» **TASK DIRECTIONS**
How many of the lines below have the word "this" in them? The answer is that number and nothing more.

» **DATASET EXTRACT**
┏━━

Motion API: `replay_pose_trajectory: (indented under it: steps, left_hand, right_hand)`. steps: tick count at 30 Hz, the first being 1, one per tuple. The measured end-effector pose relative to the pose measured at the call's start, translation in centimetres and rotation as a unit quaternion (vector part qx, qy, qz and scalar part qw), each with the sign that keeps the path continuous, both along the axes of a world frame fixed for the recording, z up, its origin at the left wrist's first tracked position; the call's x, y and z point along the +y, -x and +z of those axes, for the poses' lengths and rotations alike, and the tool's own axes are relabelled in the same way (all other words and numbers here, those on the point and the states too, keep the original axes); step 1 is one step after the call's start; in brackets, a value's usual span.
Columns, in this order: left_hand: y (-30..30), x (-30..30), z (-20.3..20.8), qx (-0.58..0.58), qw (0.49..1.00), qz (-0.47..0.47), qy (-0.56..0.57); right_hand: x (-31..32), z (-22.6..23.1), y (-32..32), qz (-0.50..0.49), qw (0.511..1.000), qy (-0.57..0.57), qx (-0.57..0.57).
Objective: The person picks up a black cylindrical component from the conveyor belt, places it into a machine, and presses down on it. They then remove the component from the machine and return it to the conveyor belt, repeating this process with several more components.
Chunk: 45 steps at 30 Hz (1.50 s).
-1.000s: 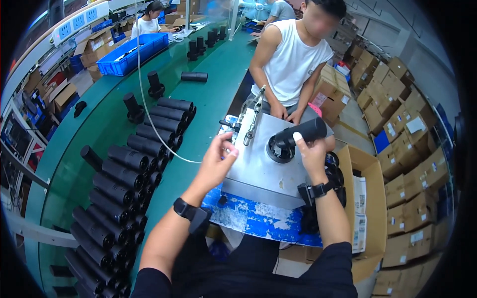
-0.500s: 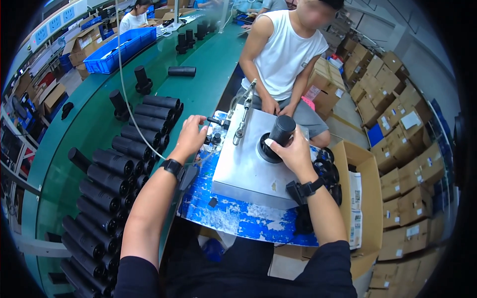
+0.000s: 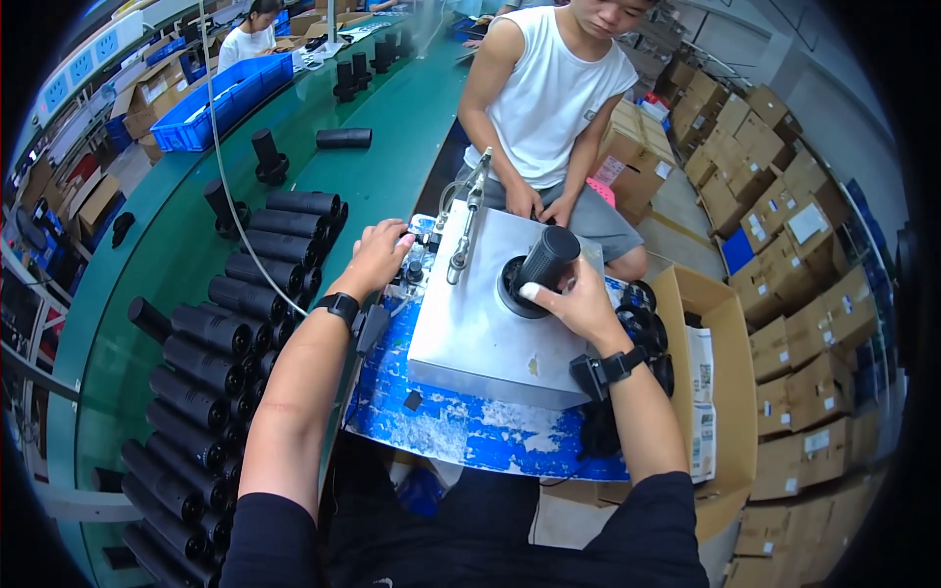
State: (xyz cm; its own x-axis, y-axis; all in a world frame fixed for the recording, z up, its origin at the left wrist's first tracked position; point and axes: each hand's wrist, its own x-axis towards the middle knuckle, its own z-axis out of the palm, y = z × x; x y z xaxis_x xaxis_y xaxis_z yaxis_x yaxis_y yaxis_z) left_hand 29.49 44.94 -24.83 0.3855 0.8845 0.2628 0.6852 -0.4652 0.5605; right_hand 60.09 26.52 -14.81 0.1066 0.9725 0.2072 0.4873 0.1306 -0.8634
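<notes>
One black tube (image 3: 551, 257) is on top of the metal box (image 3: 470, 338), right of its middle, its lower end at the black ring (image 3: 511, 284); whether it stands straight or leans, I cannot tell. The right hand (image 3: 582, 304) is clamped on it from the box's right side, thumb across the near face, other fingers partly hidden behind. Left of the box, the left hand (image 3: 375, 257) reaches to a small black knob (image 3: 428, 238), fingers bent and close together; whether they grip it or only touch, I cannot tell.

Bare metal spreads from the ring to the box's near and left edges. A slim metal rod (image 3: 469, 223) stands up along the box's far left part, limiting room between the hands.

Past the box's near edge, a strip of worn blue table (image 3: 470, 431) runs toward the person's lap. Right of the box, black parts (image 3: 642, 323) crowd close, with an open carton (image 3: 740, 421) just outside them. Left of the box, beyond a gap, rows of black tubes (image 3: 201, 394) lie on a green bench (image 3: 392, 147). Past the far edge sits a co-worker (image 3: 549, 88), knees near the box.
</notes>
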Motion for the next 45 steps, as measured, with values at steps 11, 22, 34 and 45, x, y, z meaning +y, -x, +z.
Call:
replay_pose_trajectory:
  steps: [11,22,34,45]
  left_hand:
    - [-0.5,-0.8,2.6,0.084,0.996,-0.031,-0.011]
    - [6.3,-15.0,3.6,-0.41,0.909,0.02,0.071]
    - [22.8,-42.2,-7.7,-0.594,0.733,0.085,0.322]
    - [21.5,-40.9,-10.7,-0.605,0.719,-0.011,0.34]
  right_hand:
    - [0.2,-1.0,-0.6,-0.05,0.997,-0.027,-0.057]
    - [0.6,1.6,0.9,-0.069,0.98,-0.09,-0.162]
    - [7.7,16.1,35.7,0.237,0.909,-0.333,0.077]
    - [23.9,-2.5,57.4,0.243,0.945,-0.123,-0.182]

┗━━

» **RESPONSE**
2